**YOUR OBJECTIVE:** Every entry below needs to be printed again exactly, with its pictures left out.

**RECORDS FOR THE EXERCISE:**
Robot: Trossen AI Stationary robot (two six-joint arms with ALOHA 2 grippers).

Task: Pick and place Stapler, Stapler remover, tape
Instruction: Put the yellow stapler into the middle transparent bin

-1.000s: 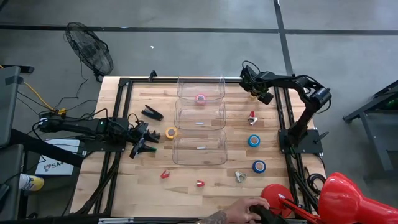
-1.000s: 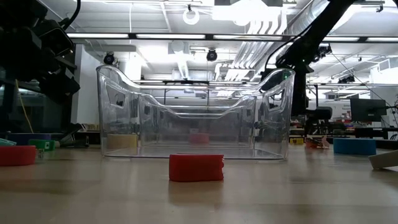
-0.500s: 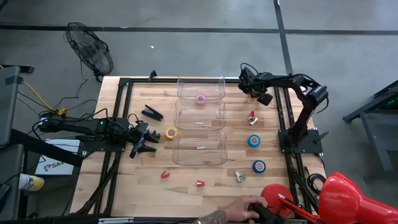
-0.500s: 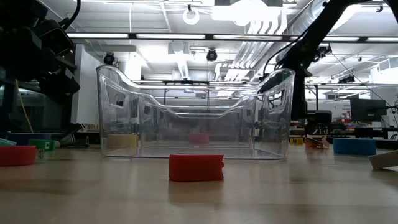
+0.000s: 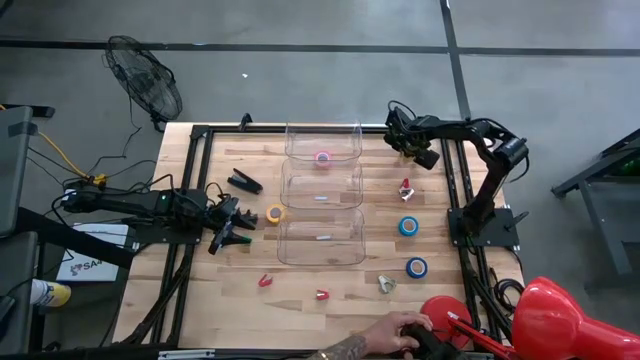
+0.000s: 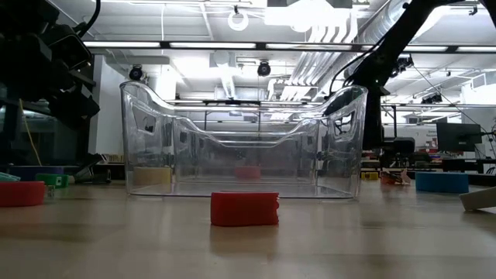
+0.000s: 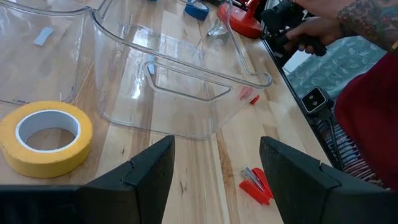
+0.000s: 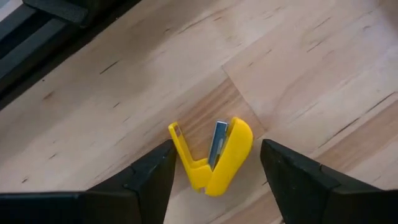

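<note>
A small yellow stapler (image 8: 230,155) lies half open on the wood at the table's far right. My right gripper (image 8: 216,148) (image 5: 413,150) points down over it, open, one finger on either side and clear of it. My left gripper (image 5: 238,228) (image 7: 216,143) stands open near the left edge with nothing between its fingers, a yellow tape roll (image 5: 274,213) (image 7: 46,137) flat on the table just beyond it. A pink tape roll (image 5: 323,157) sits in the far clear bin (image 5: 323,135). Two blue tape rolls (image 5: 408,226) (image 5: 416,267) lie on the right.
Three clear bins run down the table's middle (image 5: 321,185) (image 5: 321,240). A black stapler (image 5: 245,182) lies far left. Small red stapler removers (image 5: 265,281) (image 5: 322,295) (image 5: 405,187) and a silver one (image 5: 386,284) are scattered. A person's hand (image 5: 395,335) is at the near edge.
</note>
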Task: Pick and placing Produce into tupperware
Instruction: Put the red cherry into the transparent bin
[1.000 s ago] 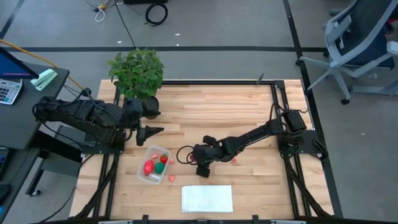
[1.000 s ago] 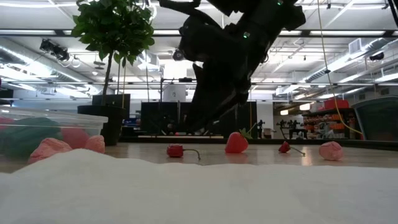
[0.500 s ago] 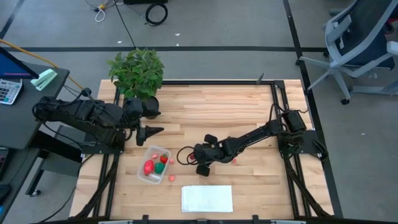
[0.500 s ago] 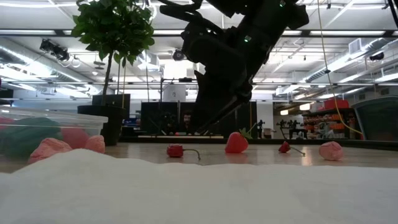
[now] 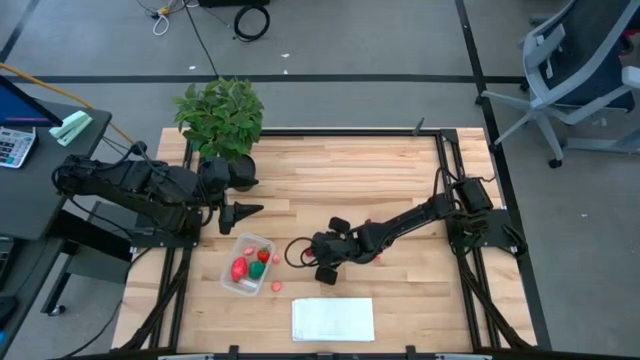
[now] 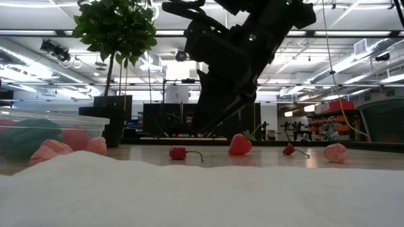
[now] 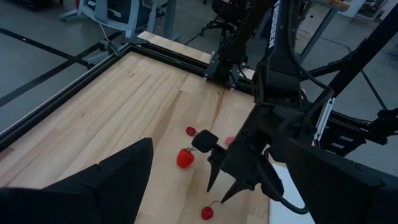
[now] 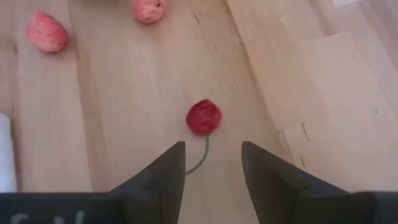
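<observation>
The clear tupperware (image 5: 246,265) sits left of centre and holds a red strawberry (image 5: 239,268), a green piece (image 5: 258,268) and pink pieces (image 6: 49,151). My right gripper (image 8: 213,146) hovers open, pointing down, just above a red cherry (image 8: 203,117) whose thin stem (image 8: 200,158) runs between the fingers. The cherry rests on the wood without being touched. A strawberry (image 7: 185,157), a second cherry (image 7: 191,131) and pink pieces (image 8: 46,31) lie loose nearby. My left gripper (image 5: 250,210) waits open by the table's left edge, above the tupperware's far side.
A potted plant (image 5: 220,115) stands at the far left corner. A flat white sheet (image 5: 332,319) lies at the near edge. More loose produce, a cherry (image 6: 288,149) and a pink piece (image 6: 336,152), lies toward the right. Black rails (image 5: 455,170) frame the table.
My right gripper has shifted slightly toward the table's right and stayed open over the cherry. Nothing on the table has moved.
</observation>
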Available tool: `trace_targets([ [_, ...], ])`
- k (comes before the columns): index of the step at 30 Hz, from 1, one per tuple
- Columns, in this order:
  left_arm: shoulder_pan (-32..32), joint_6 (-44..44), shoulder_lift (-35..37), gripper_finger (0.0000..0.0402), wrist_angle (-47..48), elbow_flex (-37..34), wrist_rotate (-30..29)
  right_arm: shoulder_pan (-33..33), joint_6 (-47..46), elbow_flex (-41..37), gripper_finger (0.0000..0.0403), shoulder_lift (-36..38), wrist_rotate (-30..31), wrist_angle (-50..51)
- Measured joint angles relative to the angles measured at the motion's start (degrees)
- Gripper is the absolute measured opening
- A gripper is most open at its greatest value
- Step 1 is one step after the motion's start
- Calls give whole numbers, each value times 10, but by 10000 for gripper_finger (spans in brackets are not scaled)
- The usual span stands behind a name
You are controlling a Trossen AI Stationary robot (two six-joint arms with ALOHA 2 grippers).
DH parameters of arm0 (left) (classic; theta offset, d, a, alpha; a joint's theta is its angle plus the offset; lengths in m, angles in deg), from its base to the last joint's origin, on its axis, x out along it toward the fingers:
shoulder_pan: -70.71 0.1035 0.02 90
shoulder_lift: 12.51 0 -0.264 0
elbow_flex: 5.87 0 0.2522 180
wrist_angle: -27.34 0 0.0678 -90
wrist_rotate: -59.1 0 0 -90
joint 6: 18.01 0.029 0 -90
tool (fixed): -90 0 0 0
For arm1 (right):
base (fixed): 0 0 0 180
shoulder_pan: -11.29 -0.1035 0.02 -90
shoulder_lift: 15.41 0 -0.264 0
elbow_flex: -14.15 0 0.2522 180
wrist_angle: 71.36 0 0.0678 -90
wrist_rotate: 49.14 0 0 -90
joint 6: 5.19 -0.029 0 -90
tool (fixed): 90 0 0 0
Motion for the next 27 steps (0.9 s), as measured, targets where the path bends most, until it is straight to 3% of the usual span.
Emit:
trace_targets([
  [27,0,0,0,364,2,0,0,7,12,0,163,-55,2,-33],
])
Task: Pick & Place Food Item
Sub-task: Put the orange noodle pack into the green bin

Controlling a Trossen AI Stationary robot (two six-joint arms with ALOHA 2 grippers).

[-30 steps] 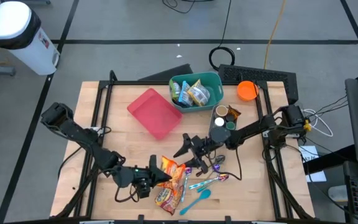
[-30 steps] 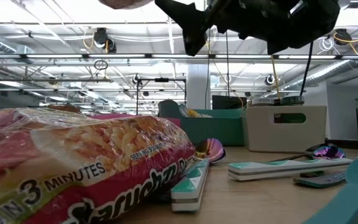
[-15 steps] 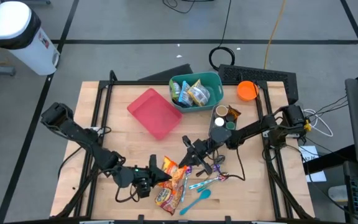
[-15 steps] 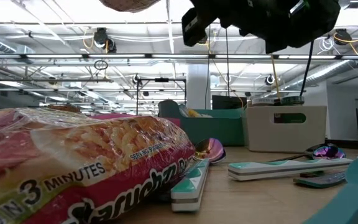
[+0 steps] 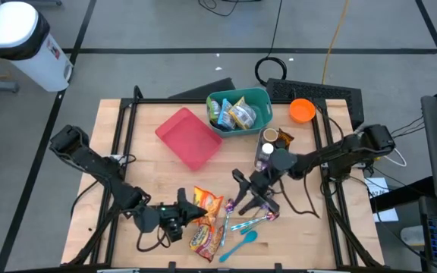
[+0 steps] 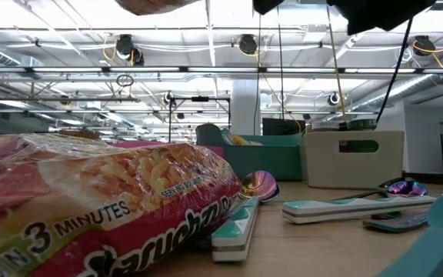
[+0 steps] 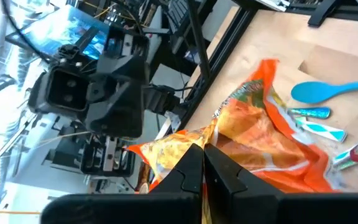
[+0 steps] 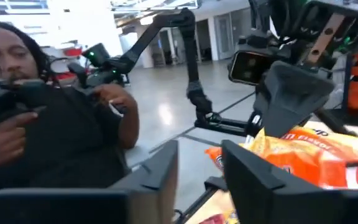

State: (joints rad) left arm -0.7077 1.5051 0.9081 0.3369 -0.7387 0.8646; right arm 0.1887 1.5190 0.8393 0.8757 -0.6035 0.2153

**WRITTEN SOLUTION:**
Robot: Trossen AI Stationary robot (two six-joint arms with ALOHA 2 grippers).

Task: Pick and place Stapler, Stapler remover, tape
Instruction: Put the yellow stapler into the middle transparent bin

-1.000s: 
-1.000s: 
-0.500s: 
-0.500s: 
+0.000s: 
+0.000s: 
+0.000s: 
+0.000s: 

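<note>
A small yellow stapler (image 8: 230,155) lies half open on the wood at the table's far right. My right gripper (image 8: 216,148) (image 5: 413,150) points down over it, open, one finger on either side and clear of it. My left gripper (image 5: 238,228) (image 7: 216,143) stands open near the left edge with nothing between its fingers, a yellow tape roll (image 5: 274,213) (image 7: 46,137) flat on the table just beyond it. A pink tape roll (image 5: 323,157) sits in the far clear bin (image 5: 323,135). Two blue tape rolls (image 5: 408,226) (image 5: 416,267) lie on the right.
Three clear bins run down the table's middle (image 5: 321,185) (image 5: 321,240). A black stapler (image 5: 245,182) lies far left. Small red stapler removers (image 5: 265,281) (image 5: 322,295) (image 5: 405,187) and a silver one (image 5: 386,284) are scattered. A person's hand (image 5: 395,335) is at the near edge.
</note>
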Task: Pick and placing Produce into tupperware
Instruction: Put the red cherry into the transparent bin
[1.000 s ago] 
[1.000 s ago] 
[0.500 s ago] 
[0.500 s ago] 
[now] 
[now] 
[now] 
[now] 
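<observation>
The clear tupperware (image 5: 246,265) sits left of centre and holds a red strawberry (image 5: 239,268), a green piece (image 5: 258,268) and pink pieces (image 6: 49,151). My right gripper (image 8: 213,146) hovers open, pointing down, just above a red cherry (image 8: 203,117) whose thin stem (image 8: 200,158) runs between the fingers. The cherry rests on the wood without being touched. A strawberry (image 7: 185,157), a second cherry (image 7: 191,131) and pink pieces (image 8: 46,31) lie loose nearby. My left gripper (image 5: 250,210) waits open by the table's left edge, above the tupperware's far side.
A potted plant (image 5: 220,115) stands at the far left corner. A flat white sheet (image 5: 332,319) lies at the near edge. More loose produce, a cherry (image 6: 288,149) and a pink piece (image 6: 336,152), lies toward the right. Black rails (image 5: 455,170) frame the table.
My right gripper has shifted slightly toward the table's right and stayed open over the cherry. Nothing on the table has moved.
</observation>
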Available tool: `trace_targets([ [_, ...], ])`
- k (comes before the columns): index of the step at 30 Hz, from 1, one per tuple
- Columns, in this order:
  left_arm: shoulder_pan (-32..32), joint_6 (-44..44), shoulder_lift (-35..37), gripper_finger (0.0000..0.0402), wrist_angle (-47..48), elbow_flex (-37..34), wrist_rotate (-30..29)
  right_arm: shoulder_pan (-33..33), joint_6 (-47..46), elbow_flex (-41..37), gripper_finger (0.0000..0.0403), shoulder_lift (-36..38), wrist_rotate (-30..31), wrist_angle (-50..51)
- Measured joint angles relative to the angles measured at the motion's start (degrees)
- Gripper is the absolute measured opening
- A gripper is most open at its greatest value
- Step 1 is one step after the motion's start
- Calls give whole numbers, each value times 10, but by 10000 for gripper_finger (spans in brackets are not scaled)
- The usual span stands behind a name
You are controlling a Trossen AI Stationary robot (two six-joint arms with ALOHA 2 grippers).
DH parameters of arm0 (left) (classic; theta offset, d, a, alpha; a joint's theta is its angle plus the offset; lengths in m, angles in deg), from its base to the last joint's origin, on its axis, x out along it toward the fingers:
shoulder_pan: -70.71 0.1035 0.02 90
shoulder_lift: 12.51 0 -0.264 0
elbow_flex: 5.87 0 0.2522 180
wrist_angle: -27.34 0 0.0678 -90
wrist_rotate: -59.1 0 0 -90
joint 6: 18.01 0.029 0 -90
tool (fixed): -90 0 0 0
For arm1 (right):
base (fixed): 0 0 0 180
shoulder_pan: -11.29 -0.1035 0.02 -90
shoulder_lift: 15.41 0 -0.264 0
elbow_flex: -14.15 0 0.2522 180
wrist_angle: 71.36 0 0.0678 -90
wrist_rotate: 49.14 0 0 -90
joint 6: 5.19 -0.029 0 -90
tool (fixed): 90 0 0 0
Motion for the next 27 steps (0.9 s), as measured, targets where the path bends most, until it is straight to 3% of the usual span.
Emit:
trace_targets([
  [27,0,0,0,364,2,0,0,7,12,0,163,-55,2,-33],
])
Task: Pick & Place Food Item
Sub-task: Put the orange noodle pack into the green bin

Controlling a Trossen AI Stationary robot (two six-joint arms with ALOHA 2 grippers).

[-30 steps] 
[-30 steps] 
[-15 steps] 
[-15 steps] 
[+0 steps] 
[+0 steps] 
[+0 steps] 
[+0 steps] 

State: (joints rad) left arm -0.7077 1.5051 0.9081 0.3369 -0.7387 0.8646; right arm 0.1887 1.5190 0.8393 0.8757 -0.6035 0.2153

Nothing else belongs in the answer.